**What you have to do:** Your task is to repeat exactly the lines below between the line holding "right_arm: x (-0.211" and the line holding "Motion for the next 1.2", inclusive, and only those.

**Data extracted from a collection:**
· · ·
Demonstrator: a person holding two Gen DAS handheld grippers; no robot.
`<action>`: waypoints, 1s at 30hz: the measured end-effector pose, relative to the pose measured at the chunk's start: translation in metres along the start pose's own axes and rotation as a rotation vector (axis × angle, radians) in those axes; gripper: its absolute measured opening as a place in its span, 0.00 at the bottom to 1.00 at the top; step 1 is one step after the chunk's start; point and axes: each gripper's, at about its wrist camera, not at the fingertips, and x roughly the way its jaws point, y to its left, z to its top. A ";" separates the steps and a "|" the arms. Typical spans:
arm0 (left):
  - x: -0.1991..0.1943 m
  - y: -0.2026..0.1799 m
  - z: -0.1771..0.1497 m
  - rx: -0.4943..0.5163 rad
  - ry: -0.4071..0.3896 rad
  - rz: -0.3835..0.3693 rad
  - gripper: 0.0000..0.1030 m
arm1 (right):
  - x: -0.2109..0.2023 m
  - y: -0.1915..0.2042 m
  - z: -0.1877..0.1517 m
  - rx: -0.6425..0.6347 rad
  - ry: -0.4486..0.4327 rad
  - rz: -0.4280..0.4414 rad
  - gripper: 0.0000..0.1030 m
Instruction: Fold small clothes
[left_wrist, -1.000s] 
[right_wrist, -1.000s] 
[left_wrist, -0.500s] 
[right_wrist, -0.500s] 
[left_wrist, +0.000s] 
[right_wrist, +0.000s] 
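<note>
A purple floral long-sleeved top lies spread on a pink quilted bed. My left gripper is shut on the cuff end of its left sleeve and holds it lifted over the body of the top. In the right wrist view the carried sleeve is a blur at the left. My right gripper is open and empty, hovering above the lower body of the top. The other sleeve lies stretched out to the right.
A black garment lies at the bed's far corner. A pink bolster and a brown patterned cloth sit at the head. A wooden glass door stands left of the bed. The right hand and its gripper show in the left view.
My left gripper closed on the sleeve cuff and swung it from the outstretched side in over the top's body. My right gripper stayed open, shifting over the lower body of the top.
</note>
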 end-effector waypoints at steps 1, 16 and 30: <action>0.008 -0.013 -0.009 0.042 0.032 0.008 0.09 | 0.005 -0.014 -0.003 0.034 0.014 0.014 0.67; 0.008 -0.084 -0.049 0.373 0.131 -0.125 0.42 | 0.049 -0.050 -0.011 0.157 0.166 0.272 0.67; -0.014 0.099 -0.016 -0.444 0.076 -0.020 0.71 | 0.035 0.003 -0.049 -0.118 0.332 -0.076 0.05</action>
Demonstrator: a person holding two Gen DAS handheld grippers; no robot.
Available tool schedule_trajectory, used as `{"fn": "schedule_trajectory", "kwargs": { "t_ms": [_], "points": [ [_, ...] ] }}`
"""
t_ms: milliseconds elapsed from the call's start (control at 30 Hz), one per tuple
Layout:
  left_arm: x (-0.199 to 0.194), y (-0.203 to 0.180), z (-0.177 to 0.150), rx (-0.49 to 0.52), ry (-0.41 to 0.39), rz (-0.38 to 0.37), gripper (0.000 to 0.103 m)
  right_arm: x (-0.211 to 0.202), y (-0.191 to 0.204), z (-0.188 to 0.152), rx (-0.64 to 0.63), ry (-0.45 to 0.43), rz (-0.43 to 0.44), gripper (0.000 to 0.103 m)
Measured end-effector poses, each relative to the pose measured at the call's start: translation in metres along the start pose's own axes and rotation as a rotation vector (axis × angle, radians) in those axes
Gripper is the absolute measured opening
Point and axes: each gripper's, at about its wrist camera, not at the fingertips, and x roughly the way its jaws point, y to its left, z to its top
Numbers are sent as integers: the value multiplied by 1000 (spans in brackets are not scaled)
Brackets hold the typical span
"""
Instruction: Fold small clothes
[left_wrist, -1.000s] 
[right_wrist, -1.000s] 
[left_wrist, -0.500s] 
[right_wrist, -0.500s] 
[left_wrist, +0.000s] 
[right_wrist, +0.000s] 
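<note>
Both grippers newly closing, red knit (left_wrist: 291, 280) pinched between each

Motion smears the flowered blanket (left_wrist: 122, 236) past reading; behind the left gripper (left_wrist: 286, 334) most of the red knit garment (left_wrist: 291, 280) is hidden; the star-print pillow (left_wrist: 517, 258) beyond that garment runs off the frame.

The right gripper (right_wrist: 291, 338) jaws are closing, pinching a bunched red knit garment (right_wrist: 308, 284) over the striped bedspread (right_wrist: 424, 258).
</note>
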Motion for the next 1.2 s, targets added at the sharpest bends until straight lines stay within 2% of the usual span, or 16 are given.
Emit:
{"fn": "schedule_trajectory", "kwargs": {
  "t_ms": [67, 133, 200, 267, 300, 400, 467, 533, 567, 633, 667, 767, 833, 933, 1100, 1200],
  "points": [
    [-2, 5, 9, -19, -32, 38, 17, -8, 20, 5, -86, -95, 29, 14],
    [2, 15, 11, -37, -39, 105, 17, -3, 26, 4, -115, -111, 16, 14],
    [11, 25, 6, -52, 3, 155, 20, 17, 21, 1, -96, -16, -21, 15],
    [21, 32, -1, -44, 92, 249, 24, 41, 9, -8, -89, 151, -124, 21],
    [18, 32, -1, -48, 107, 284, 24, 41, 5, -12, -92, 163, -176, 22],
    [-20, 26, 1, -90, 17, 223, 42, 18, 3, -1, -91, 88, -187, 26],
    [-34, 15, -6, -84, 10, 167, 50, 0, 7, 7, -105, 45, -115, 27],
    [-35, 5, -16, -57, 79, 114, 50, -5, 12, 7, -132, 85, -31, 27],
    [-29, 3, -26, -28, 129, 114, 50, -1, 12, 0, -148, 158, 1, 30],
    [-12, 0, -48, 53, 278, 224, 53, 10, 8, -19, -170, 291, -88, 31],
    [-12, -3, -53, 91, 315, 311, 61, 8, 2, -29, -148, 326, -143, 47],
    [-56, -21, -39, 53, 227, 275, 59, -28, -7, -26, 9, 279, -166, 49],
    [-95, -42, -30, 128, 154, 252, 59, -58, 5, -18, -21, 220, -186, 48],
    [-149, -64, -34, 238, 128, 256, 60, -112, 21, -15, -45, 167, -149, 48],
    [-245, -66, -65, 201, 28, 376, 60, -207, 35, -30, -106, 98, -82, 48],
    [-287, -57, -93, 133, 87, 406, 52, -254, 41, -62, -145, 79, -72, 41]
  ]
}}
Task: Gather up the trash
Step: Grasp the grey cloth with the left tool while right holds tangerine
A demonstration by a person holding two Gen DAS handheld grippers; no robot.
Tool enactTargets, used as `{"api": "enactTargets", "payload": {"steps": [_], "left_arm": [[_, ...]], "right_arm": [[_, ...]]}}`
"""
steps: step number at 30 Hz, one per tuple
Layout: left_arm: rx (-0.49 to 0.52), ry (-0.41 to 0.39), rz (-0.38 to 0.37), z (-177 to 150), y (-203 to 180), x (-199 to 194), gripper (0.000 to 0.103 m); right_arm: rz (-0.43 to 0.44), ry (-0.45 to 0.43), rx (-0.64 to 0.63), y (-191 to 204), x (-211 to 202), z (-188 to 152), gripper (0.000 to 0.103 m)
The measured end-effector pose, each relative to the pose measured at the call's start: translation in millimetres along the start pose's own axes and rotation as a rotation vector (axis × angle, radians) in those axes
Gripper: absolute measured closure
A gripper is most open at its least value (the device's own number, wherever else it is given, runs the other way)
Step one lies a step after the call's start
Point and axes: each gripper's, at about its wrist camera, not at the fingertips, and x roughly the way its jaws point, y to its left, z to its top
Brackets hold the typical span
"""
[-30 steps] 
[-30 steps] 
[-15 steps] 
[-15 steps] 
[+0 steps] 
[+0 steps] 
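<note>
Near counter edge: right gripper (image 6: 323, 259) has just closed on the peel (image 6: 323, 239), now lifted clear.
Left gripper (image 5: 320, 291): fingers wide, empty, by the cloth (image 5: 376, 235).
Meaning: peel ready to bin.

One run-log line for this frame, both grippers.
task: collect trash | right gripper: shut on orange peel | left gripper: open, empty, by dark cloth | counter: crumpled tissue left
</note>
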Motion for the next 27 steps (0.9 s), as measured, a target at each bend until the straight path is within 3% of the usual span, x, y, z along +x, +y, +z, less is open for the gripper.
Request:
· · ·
**Written response:**
  right_arm: x (-0.211 to 0.202), y (-0.191 to 0.204), z (-0.188 to 0.152), rx (-0.64 to 0.63), ry (-0.45 to 0.43), rz (-0.43 to 0.44), gripper (0.000 to 0.103 m)
Measured end-effector poses, each relative to the pose measured at the call's start: translation in metres along the start pose's own axes and rotation as a rotation vector (axis × angle, radians) in those axes
Gripper is the absolute measured opening
Point and axes: each gripper's, at about its wrist camera, not at the fingertips, and x roughly the way its jaws point, y to its left, z to its top
Numbers are sent as integers: the value multiplied by 1000 (spans in brackets are not scaled)
Brackets hold the typical span
"""
Instruction: Fold small clothes
[left_wrist, -1.000s] 
[right_wrist, -1.000s] 
[left_wrist, -0.500s] 
[right_wrist, -0.500s] 
[left_wrist, +0.000s] 
[right_wrist, +0.000s] 
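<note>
Both grippers newly closing, red knit (left_wrist: 291, 280) pinched between each

Motion smears the flowered blanket (left_wrist: 122, 236) past reading; behind the left gripper (left_wrist: 286, 334) most of the red knit garment (left_wrist: 291, 280) is hidden; the star-print pillow (left_wrist: 517, 258) beyond that garment runs off the frame.

The right gripper (right_wrist: 291, 338) jaws are closing, pinching a bunched red knit garment (right_wrist: 308, 284) over the striped bedspread (right_wrist: 424, 258).
</note>
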Motion for the next 1.2 s, targets added at the sharpest bends until straight lines stay within 2% of the usual span, or 16 are given.

Nothing else is part of this output.